The role of World Trade organisation
The World Trade Organization (WTO) is an intergovernmental organization that regulates and facilitates international trade between nations. Governments use the organization to establish, revise, and enforce the rules that govern international trade. It officially commenced operations on 1 January 1995, pursuant to the 1994 Marrakesh Agreement, thus replacing the General Agreement on Tariffs and Trade (GATT) that had been established in 1948.
The WTO is the world's largest international economic organization, with 164 member states representing over 96% of global trade and global GDP. The WTO facilitates trade in goods, services and intellectual property among participating countries by providing a framework for negotiating trade agreements, which usually aim to reduce or eliminate tariffs, quotas, and other restrictions; these agreements are signed by representatives of member governments and ratified by their legislatures. The WTO also administers independent dispute resolution for enforcing participants' adherence to trade agreements and resolving trade-related disputes.

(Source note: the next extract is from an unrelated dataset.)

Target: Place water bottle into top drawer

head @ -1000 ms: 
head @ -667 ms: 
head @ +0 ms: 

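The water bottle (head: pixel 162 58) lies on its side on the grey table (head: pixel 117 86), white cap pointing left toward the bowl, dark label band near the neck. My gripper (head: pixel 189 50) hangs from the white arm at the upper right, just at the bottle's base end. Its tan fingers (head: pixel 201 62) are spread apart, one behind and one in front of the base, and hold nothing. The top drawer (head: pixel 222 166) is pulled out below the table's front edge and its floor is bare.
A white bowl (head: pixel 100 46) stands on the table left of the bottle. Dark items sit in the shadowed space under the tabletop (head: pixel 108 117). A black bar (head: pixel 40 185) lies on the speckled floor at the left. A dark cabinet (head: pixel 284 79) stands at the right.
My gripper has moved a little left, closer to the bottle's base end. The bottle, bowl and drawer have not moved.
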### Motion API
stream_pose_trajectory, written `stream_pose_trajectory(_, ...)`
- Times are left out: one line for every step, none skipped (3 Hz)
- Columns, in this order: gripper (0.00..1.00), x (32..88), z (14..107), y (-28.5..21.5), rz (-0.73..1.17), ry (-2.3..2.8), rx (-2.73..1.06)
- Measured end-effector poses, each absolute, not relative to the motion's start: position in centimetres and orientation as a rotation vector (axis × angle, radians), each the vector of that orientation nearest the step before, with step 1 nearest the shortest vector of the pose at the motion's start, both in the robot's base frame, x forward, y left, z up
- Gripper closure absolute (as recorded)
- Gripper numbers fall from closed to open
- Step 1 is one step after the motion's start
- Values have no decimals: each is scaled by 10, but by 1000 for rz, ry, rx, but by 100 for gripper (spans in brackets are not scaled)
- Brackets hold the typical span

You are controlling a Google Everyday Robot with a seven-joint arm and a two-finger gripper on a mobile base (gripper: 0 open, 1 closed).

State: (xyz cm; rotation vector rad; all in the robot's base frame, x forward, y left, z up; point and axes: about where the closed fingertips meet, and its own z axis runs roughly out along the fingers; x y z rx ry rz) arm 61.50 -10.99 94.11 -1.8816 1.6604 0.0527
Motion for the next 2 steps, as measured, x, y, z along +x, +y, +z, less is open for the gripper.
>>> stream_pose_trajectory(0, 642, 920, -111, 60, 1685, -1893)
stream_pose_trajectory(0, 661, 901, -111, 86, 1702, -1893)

The organization prohibits discrimination between trading partners, but provides exceptions for environmental protection, national security, and other important goals. The WTO is headquartered in Geneva, Switzerland. Its top decision making body is the Ministerial Conference, which is composed of all member states and usually convenes biannually; consensus is emphasized in all decisions. Day-to-day functions are handled by the General Council, made up of representatives from all members. A Secretariat of over 600 personnel, led by the Director-General and four deputies, provides administrative, professional, and technical services. The WTO's annual budget is roughly 220 million USD, which is contributed by members based on their proportion of international trade.
Global trade rules
Global rules of trade provide assurance and stability.
Consumers and producers know they can enjoy secure supplies and greater choice
of the finished products, components, raw materials and services they use.

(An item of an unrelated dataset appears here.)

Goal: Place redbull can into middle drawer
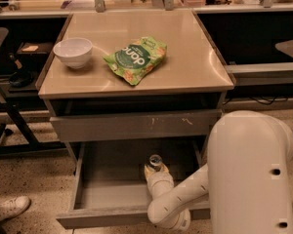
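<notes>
Grey middle drawer (112, 179) is pulled out, and the redbull can (155, 161) looks upright inside it, near the back, a bit right of centre, w/ the gripper (154, 172) right at it. Can't tell if the grip is closed or open tbh. Imo set it flat on the drawer floor, release, then back off straight so it doesn't tip.
</notes>
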Controlling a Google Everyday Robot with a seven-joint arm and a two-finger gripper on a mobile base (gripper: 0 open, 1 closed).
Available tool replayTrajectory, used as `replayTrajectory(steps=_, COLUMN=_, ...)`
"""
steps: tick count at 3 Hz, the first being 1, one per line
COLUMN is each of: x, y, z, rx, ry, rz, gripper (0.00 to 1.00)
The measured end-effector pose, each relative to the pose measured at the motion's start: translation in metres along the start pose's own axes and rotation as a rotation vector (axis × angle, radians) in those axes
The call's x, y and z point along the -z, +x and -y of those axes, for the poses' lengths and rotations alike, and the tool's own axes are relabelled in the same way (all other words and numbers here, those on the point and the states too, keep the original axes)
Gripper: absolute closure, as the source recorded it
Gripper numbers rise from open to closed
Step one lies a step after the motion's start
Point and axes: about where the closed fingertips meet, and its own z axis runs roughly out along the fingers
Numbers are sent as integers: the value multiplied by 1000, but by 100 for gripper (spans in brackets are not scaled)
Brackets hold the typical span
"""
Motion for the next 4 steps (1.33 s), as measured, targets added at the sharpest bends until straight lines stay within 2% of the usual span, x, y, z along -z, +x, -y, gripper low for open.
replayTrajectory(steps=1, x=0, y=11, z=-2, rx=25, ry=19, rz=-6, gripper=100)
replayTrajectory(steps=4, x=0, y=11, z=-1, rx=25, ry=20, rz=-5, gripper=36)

Producers and exporters know foreign markets will remain open to them.
This leads to a more prosperous, peaceful and accountable
economic world. Decisions in the WTO are typically taken by consensus among all
members and they are ratified by members’ parliaments. Trade frictions are
channelled into the WTO’s dispute settlement process, where the focus is on
interpreting agreements and commitments and how to ensure that members’ trade
policies conform with them. That way, the risk of disputes spilling over into
political or military conflict is reduced.
By lowering trade barriers through negotiations among member
governments, the WTO’s system also breaks down other barriers between peoples
and trading economies.
At the heart of the system – known as the multilateral
trading system – are the WTO’s agreements, negotiated and signed by a large
majority of the world’s trading economies, and ratified in their parliaments.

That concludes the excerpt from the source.